Please output exactly the lines below, starting at the line that has "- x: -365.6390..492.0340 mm" and ending at the line that has "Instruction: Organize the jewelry", both included; leave out all pictures and include nothing else.

--------------------------------------------------

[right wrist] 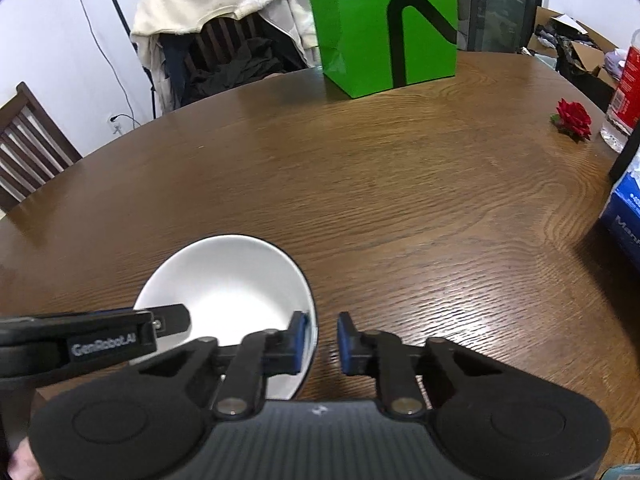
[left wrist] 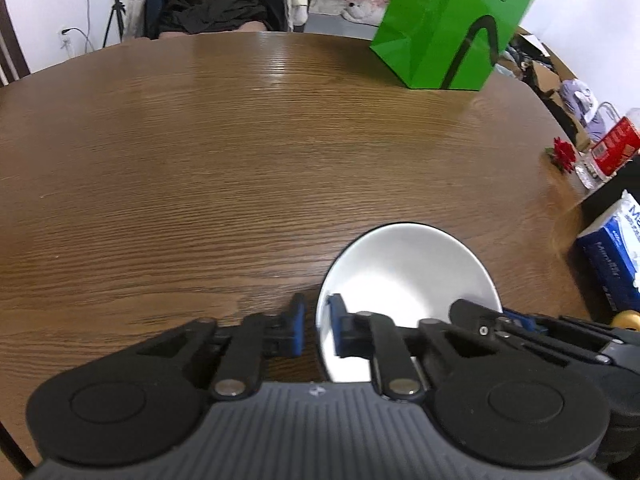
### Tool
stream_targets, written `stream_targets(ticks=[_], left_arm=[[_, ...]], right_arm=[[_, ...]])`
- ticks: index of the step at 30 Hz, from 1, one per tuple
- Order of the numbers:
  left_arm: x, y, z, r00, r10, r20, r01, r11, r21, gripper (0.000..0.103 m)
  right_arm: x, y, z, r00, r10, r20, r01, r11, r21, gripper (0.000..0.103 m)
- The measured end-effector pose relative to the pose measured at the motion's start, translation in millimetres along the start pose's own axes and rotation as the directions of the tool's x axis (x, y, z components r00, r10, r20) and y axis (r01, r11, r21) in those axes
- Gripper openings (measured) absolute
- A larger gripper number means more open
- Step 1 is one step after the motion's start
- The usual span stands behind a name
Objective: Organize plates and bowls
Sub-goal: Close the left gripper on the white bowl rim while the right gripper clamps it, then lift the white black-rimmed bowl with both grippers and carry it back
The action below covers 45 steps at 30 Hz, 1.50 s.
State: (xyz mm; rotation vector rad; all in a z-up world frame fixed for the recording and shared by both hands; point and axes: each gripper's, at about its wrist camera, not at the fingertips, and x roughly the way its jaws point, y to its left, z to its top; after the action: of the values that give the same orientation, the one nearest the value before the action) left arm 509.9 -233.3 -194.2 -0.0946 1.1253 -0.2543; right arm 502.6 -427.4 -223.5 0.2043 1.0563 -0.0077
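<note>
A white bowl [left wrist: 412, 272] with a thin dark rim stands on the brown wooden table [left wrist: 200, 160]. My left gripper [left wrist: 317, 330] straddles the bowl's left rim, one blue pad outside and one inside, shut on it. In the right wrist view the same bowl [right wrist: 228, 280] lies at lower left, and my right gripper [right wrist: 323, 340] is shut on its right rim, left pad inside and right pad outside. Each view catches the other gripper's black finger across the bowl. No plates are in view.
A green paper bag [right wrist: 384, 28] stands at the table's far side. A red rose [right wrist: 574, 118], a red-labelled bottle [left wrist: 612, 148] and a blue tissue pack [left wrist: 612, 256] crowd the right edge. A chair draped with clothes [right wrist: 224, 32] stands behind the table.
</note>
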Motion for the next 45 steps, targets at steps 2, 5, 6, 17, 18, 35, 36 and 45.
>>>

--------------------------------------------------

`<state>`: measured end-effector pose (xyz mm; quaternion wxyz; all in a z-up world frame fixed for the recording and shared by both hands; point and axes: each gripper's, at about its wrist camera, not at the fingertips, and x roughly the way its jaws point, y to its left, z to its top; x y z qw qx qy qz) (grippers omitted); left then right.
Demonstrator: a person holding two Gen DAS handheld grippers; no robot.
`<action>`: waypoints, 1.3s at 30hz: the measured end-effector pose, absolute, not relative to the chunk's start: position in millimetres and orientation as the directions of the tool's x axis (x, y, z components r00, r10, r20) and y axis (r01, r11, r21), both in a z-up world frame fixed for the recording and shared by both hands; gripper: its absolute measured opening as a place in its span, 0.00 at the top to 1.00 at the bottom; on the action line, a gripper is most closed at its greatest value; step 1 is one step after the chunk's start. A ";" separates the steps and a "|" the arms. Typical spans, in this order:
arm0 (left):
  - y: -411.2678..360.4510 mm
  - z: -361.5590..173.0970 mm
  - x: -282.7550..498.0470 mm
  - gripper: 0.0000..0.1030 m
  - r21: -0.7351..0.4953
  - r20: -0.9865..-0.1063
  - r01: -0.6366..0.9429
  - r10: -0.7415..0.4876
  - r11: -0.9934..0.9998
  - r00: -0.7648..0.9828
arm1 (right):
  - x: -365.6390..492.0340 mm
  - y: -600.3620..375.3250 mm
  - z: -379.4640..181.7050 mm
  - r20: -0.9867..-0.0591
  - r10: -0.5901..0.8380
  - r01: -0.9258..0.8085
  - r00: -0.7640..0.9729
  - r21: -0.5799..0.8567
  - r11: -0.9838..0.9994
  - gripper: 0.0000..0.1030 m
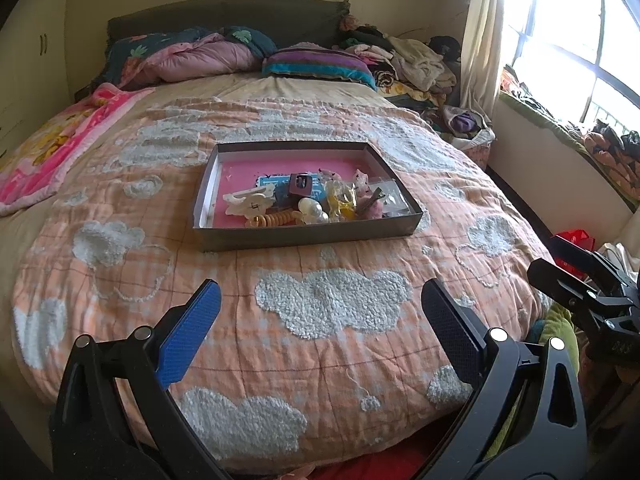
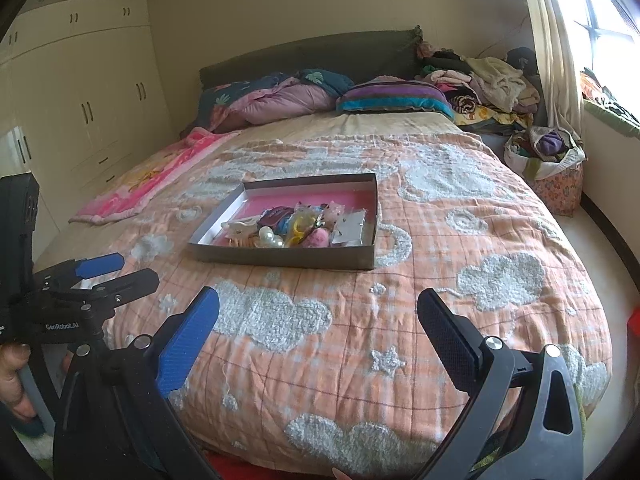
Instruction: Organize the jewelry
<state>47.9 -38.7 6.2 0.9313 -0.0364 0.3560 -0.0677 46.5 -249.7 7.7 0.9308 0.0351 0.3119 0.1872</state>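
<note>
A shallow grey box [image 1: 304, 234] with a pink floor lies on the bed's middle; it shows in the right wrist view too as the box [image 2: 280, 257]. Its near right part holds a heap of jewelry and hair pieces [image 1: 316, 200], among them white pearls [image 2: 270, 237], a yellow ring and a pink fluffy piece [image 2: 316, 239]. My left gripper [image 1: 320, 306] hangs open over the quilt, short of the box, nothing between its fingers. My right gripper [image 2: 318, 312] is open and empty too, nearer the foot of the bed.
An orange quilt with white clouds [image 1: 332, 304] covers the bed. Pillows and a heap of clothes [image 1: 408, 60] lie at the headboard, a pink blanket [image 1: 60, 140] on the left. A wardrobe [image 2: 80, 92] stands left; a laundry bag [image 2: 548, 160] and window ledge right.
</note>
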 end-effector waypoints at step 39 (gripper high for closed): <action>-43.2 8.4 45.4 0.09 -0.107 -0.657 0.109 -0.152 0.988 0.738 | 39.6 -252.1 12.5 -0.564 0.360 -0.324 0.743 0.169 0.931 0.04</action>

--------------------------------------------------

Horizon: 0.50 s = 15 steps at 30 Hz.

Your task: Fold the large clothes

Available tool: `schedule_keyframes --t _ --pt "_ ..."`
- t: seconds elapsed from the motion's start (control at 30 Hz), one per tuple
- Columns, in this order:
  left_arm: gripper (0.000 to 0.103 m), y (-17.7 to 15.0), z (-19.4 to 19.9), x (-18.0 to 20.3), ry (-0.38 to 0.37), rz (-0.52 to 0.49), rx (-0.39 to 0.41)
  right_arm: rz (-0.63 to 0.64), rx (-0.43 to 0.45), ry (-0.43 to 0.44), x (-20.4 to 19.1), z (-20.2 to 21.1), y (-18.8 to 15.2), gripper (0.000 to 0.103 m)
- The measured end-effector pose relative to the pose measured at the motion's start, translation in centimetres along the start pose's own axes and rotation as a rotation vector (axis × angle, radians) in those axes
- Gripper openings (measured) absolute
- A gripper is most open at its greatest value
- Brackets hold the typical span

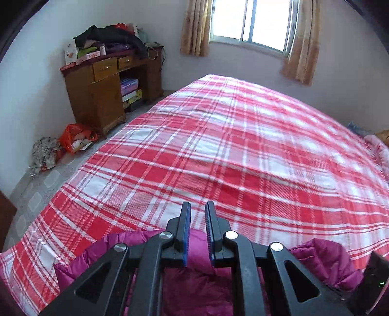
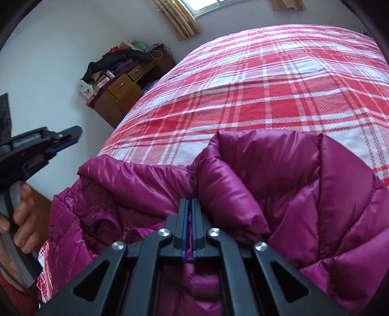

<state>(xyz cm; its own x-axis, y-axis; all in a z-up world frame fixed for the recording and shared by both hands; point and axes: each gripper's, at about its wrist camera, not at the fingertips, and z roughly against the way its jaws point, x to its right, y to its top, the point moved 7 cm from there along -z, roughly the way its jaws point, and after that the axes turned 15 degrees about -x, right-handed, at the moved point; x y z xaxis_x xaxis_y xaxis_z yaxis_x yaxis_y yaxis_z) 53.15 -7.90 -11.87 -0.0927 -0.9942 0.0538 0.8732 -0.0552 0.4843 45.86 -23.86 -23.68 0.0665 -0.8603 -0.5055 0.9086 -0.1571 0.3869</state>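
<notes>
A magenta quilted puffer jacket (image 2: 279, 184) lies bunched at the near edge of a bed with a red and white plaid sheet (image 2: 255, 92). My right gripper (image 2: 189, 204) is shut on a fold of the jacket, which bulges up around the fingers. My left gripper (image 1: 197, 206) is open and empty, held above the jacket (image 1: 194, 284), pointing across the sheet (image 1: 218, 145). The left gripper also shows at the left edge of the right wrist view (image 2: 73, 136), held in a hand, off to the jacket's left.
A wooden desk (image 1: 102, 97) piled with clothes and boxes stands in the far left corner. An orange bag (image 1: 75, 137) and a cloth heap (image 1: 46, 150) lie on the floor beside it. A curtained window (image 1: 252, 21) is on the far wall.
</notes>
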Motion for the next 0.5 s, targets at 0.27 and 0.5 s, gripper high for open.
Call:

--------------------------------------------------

- [ANSWER BELOW]
  - x: -365.6390..492.0340 mm
  - y: -600.3620..375.3250 mm
  - z: -379.4640..181.7050 mm
  - r20: -0.9867..-0.0591
  - r10: -0.5901..0.8380
  - r01: -0.9258..0.8085
  - r00: -0.7640..0.9729
  - r21: -0.5799..0.8567
  - r11: -0.9838..0.9994
  - gripper: 0.0000..0.1030 m
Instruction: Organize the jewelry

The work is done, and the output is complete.